Pages: [1]
hampsteadpete
BAM!ID: 102775
Joined: 2011-07-20
Posts: 2
Credits: 55,416,649
World-rank: 17,461

2011-08-22 20:37:10

My "stats" page: http://boincstats.com/stats/boinc_user_graph.php?pr=bo&id=152f5138269efc0f7e13e948d977135c

Did not update today for some reason.

Pete Soderman
[BOINCstats] Willy
 
Forum moderator - Administrator - Developer - Tester - Translator
BAM!ID: 1
Joined: 2006-01-09
Posts: 9461
Credits: 353,172,950
World-rank: 5,063

2011-08-22 21:03:38

It is updated actually, on the database server that is. But for some reason (that I'm trying to find out now) copying the update to the webservers is now already taking over five hours instead of the 30 minutes it usually takes.
Please do not PM, IM or email me for support (they will go unread/ignored). Use the forum for support.
hampsteadpete
BAM!ID: 102775
Joined: 2011-07-20
Posts: 2
Credits: 55,416,649
World-rank: 17,461

2011-08-22 21:21:23

Thank you sir! It was the first day I started using GPU & the numbers were really wild compared to normal. I thought that might have had something to do with it. Thanks for your reply.

Pete
[BOINCstats] Willy
 
Forum moderator - Administrator - Developer - Tester - Translator
BAM!ID: 1
Joined: 2006-01-09
Posts: 9461
Credits: 353,172,950
World-rank: 5,063

2011-08-22 21:45:14

@All: the update is coming, just very slow.

The server causing the slowdown is the same server which was dead-slow before. I though I solved that by replacing some hard drives and for a couple of weeks it was all working fine until today.

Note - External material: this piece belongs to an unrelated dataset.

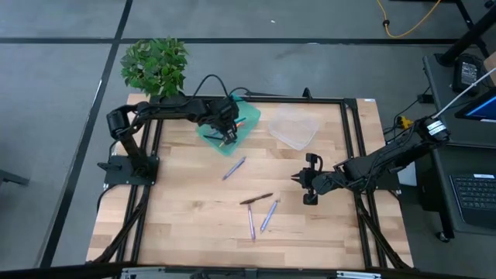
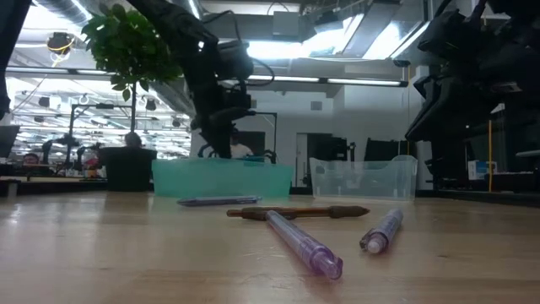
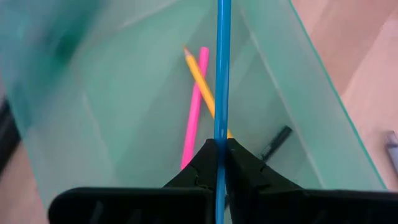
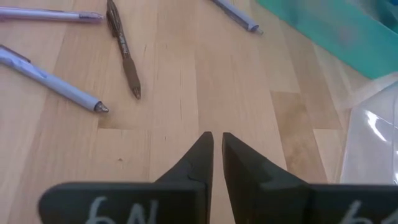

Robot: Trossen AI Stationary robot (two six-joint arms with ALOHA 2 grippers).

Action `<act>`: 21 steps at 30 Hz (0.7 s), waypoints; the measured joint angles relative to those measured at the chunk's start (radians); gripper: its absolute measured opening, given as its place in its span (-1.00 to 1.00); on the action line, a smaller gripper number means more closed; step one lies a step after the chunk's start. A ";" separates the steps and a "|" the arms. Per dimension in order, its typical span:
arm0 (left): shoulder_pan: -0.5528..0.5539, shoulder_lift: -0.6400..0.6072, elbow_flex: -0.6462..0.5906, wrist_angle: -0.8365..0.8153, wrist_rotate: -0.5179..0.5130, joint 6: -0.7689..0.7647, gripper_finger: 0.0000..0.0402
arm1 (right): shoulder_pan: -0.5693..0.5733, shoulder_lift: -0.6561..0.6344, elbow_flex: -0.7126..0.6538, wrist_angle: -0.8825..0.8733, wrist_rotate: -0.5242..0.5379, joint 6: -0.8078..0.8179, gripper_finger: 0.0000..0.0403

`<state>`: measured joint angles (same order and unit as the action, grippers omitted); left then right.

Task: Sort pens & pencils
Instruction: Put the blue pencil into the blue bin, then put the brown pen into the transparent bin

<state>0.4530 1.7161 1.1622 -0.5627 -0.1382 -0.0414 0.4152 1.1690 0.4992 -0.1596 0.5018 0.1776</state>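
Note:
My left gripper (image 3: 220, 146) hovers over the teal tray (image 1: 249, 116) at the table's far side and is shut on a slim blue pencil (image 3: 221, 62). On the tray floor (image 3: 124, 93) lie a pink pencil (image 3: 194, 112), a yellow pencil (image 3: 202, 84) and a short black piece (image 3: 277, 142). On the wood lie three lavender pens (image 1: 234, 167) (image 1: 251, 222) (image 1: 270, 215) and a brown stick (image 1: 256, 199). My right gripper (image 4: 217, 140) is shut and empty, right of these pens (image 1: 304, 180). My left gripper pinches the blue pencil's shaft (image 3: 221, 134) between its two fingers. The pencil runs lengthwise between them and sticks out well past the fingertips, over the inside of the teal tray. Its far end leaves the wrist view, so I cannot tell whether it touches the tray.
A clear plastic container (image 1: 294, 128) stands right of the teal tray. A potted plant (image 1: 155, 66) sits beyond the table's far left corner. Bare wood lies between the tray and the loose pens, and along the near edge.

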 joint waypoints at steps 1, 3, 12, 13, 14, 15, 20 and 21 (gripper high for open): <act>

At the moment there isn't much more I can do than watch it go slow, so I will get some sleep. If things haven't improved by tomorrow it's back to one web-server again .
Please do not PM, IM or email me for support (they will go unread/ignored). Use the forum for support.
magic8192
BAM!ID: 101241
Joined: 2011-06-05
Posts: 2
Credits: 1,453,325,083
World-rank: 1,814

2011-08-23 18:01:56

Thanks for the info.
[BOINCstats] Willy
 
Forum moderator - Administrator - Developer - Tester - Translator
BAM!ID: 1
Joined: 2006-01-09
Posts: 9461
Credits: 353,172,950
World-rank: 5,063

2011-08-23 18:51:09
last modified: 2011-08-23 18:53:33

I wasn't able to solve the problem. And I have no more ideas left. Tomorrow I will stop using the slow server and retire it. It's the second time it's been acting up and I did a complete reinstall and replaced slow drives, so something must be wrong with the hardware (probably the RAID controller). Unfortunately, this means that the website will be hosted from one server again which will not improve speed.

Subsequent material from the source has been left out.